TASK STATEMENT – When you copy the material below, keep every line exact and drop the pictures.
══ GIVEN MATERIAL
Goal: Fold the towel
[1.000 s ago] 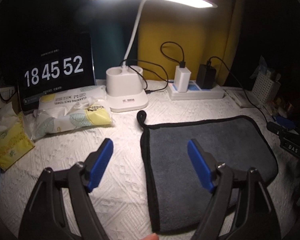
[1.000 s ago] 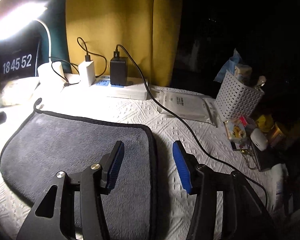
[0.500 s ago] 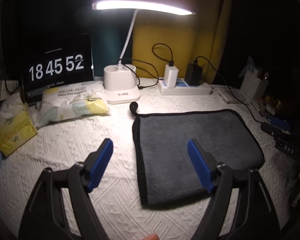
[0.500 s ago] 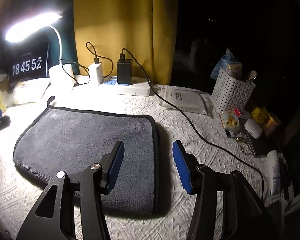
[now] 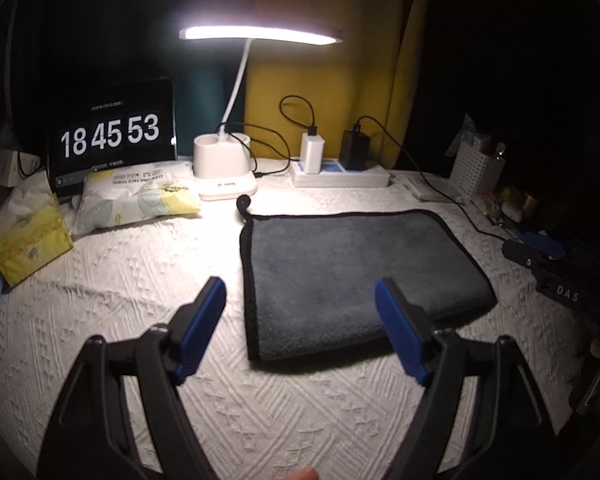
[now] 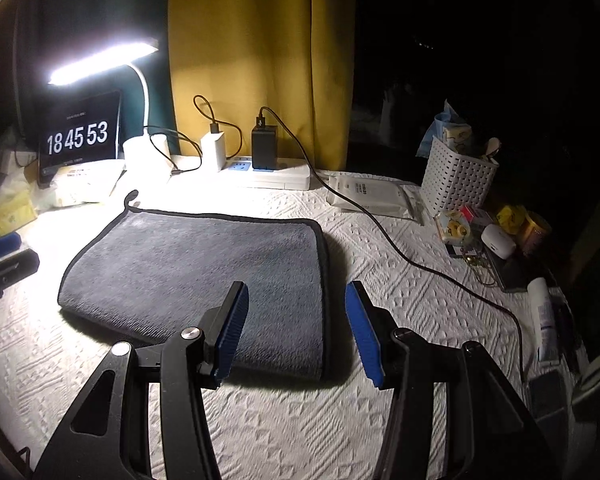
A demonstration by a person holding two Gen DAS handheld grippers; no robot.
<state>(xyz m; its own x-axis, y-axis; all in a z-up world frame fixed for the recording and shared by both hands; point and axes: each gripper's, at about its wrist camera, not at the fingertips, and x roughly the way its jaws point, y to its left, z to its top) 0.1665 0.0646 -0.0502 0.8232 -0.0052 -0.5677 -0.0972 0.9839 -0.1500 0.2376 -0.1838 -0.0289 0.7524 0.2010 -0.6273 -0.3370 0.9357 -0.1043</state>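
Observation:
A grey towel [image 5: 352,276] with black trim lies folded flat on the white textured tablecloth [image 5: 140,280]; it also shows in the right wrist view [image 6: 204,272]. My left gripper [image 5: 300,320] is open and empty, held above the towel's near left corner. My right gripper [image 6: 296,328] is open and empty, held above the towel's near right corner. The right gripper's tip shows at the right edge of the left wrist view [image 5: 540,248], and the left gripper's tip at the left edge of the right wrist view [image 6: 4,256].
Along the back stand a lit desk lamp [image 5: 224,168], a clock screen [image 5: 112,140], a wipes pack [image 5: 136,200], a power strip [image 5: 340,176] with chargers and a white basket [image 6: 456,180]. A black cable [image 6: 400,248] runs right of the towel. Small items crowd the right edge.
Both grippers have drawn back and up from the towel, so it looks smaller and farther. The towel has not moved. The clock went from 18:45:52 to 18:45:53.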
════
SOLUTION TO THIS PROBLEM –
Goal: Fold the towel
[1.000 s ago] 
[1.000 s ago] 
[0.500 s ago] 
[0.500 s ago] 
[now] 
[now] 
A demonstration by a person holding two Gen DAS handheld grippers; no robot.
<state>(xyz m; its own x-axis, y-axis; all in a z-up world frame fixed for the recording and shared by both hands; point and axes: each gripper's, at about its wrist camera, not at the fingertips, and x roughly the way its jaws point, y to its left, z to its top) 0.1665 0.0646 -0.0502 0.8232 -0.0052 -0.5677 -0.0972 0.9839 -0.1500 0.2376 -0.1838 -0.0289 0.7524 0.2010 -0.6273 -0.3370 0.9357 -0.1043</state>
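Observation:
A grey towel [image 5: 352,276] with black trim lies folded flat on the white textured tablecloth [image 5: 140,280]; it also shows in the right wrist view [image 6: 204,272]. My left gripper [image 5: 300,320] is open and empty, held above the towel's near left corner. My right gripper [image 6: 296,328] is open and empty, held above the towel's near right corner. The right gripper's tip shows at the right edge of the left wrist view [image 5: 540,248], and the left gripper's tip at the left edge of the right wrist view [image 6: 4,256].
Along the back stand a lit desk lamp [image 5: 224,168], a clock screen [image 5: 112,140], a wipes pack [image 5: 136,200], a power strip [image 5: 340,176] with chargers and a white basket [image 6: 456,180]. A black cable [image 6: 400,248] runs right of the towel. Small items crowd the right edge.
Both grippers have drawn back and up from the towel, so it looks smaller and farther. The towel has not moved. The clock went from 18:45:52 to 18:45:53.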

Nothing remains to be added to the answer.